There could also be issues in production that cause less of a product to be produced than is needed. This could happen when the invoices were not clear, for example. If you have multiple warehouses that have the same type of inventory, it could cause a negative balance. If there is an order of goods made from the wrong location, it could result in inaccurate inventory records.
How Negative Inventory Impacts Business
How serious are negative inventory issues? There is a chance that the next order for the item will be wrong or unable to be completed. Customers will be upset when they place an order for an item that isn’t in stock. It means that they will have to wait until your inventory is filled again. People don’t like to wait, especially when they can often get items from your competitors in a couple of days.
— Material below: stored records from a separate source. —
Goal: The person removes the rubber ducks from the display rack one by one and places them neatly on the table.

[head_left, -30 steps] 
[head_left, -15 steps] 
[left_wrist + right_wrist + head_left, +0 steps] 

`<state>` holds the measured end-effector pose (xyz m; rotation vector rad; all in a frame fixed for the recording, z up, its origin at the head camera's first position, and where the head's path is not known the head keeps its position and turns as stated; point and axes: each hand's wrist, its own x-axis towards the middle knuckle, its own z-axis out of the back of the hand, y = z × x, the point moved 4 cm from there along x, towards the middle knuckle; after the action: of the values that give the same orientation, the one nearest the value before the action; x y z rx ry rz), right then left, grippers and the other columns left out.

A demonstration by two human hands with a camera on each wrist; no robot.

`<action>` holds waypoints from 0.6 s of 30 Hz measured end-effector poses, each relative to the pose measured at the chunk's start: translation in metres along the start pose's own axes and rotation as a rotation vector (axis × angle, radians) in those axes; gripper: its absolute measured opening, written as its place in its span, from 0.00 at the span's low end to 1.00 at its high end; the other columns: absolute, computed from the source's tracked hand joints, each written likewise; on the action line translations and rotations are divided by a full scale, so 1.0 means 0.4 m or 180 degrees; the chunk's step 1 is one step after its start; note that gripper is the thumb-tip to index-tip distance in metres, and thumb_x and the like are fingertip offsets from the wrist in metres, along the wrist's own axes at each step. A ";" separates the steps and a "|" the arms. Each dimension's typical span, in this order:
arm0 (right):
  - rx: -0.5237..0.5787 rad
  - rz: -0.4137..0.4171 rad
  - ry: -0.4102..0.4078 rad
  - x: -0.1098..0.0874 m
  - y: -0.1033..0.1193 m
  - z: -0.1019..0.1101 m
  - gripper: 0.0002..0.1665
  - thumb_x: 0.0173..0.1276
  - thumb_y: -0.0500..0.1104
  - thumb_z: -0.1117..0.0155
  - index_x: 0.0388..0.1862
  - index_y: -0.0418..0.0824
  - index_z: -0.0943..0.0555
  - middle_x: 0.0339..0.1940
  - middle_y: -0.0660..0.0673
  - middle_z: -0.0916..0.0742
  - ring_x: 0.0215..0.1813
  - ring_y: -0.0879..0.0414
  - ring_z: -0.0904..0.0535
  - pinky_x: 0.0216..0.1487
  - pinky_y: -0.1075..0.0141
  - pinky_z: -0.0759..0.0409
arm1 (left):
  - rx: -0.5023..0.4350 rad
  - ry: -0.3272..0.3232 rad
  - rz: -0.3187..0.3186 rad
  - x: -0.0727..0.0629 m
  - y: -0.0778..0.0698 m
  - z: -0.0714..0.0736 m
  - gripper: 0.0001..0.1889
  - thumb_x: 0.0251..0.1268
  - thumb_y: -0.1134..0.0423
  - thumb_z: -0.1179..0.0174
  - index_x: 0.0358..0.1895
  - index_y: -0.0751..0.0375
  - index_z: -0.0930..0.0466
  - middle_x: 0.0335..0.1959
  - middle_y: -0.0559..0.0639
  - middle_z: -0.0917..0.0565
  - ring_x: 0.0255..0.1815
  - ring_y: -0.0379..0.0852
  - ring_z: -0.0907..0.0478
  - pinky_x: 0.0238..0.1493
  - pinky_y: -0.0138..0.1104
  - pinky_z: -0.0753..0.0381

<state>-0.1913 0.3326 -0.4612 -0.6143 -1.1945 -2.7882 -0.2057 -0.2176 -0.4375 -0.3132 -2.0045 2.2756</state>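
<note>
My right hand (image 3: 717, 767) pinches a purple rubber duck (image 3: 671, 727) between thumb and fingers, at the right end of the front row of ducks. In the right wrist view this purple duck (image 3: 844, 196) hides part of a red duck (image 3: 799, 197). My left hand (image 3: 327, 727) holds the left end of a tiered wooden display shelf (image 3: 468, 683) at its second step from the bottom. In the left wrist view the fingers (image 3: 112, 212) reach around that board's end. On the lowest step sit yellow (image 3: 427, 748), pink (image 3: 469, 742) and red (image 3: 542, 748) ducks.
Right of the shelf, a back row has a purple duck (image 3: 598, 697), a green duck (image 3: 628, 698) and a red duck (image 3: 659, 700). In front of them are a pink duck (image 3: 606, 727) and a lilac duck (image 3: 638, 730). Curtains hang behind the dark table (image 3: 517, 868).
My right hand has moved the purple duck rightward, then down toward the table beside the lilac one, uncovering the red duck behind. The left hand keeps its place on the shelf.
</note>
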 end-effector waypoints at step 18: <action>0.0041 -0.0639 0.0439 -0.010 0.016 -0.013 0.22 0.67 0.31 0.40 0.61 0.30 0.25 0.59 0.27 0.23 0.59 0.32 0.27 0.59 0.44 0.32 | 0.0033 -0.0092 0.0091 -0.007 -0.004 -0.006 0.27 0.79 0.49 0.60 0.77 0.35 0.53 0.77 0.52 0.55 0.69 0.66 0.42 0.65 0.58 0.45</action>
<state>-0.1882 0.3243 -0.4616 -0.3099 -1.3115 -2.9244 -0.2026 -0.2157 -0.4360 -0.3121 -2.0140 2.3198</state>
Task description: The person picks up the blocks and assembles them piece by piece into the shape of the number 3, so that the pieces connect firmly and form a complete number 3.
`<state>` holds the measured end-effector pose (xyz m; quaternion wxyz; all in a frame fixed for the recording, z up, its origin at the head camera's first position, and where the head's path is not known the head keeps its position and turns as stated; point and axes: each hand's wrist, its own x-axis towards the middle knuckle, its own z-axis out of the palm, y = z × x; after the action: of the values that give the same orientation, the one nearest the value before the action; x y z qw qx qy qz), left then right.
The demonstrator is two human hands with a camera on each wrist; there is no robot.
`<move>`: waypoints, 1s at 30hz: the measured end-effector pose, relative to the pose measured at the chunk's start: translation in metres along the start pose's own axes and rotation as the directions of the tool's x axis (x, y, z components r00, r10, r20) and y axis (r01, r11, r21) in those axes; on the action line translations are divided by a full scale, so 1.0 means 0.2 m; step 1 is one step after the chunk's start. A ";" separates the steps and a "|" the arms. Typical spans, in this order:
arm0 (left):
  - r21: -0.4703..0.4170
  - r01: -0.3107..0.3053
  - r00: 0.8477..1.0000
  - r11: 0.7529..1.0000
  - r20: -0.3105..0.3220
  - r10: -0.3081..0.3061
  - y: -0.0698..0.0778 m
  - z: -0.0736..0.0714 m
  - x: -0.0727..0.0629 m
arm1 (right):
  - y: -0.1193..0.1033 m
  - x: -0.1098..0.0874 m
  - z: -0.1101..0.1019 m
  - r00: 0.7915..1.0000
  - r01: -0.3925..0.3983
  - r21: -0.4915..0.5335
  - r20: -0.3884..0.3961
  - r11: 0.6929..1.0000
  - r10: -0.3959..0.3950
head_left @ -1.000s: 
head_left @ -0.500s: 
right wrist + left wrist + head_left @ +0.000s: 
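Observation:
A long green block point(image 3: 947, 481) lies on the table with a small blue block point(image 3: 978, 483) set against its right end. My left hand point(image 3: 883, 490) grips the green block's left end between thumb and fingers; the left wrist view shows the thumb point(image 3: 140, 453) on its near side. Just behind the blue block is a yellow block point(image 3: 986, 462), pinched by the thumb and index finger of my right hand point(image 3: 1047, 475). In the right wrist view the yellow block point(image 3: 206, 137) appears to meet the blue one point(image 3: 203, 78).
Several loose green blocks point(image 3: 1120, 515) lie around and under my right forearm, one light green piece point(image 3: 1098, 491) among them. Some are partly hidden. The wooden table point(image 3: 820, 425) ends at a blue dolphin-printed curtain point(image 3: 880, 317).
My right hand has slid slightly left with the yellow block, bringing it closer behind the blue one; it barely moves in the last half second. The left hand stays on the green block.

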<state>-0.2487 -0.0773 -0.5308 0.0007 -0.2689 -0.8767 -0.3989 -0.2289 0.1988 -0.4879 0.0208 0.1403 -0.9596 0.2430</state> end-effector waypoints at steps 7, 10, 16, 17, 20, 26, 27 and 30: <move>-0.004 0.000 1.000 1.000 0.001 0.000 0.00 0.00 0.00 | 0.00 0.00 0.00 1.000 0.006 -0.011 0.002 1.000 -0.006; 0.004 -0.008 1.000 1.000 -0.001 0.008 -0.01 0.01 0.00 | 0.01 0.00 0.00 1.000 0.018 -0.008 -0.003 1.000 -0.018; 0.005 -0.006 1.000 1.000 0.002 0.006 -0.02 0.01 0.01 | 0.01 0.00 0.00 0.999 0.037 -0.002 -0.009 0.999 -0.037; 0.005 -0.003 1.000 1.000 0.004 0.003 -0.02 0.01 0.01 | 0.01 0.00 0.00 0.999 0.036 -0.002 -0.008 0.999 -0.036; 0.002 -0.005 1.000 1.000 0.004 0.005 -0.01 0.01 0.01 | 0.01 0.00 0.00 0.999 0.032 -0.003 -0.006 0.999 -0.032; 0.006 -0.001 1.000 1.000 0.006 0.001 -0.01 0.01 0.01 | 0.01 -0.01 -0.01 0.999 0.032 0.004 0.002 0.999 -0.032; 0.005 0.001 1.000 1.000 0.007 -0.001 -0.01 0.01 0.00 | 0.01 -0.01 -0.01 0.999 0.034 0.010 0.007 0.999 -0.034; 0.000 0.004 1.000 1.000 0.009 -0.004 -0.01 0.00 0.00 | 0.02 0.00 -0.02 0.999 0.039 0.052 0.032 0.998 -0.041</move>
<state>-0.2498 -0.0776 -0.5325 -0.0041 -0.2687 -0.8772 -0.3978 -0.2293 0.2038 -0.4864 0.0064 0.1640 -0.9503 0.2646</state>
When there is negative inventory, it could cause problems with record-keeping and accounting. There might eventually be too many items in stock, too. For example, if some were delayed and there was a problem with the paperwork, they might still be coming to the warehouse. If you place another order for the same products to be sent to the warehouse, you could end up having double on hand.
Countless issues could arise, and you will find that it can have a terrible effect on your business, your bottom line, and your customers’ trust. Therefore, you will want to take steps to make sure that you can avoid these issues or that you correct them right away if they do occur.
Preventing Negative Inventory in Your Warehouse
The best thing you can do if you want to prevent negative inventory problems from occurring is to make sure that you are proactive. Find areas that could make negative stock occur and utilize quality production management and inventory management software that can track and manage these aspects of your business.
If there are issues with negative inventory, track down what happened. Why was it negative? Where did the problem occur? Once you know where the problem originated, you can then make sure that it doesn’t happen again. Was it a timing problem or a location problem, as touched on above? Is there a problem with the manufacturing process?
Make sure that your online sales platforms are connected to your inventory and that the inventory is accurate. This way, you can reduce the risk of having customers buying items that appear to be in stock even though you have negative inventory. You don’t want your customers to think that there are items available if you still have to wait for a shipment.
The danger of negative inventory is quite real and can affect businesses of all sizes. Make sure that you have a good inventory management system in place, so you can reduce this risk. It will be better for you, your business, employees, and your customers when you do.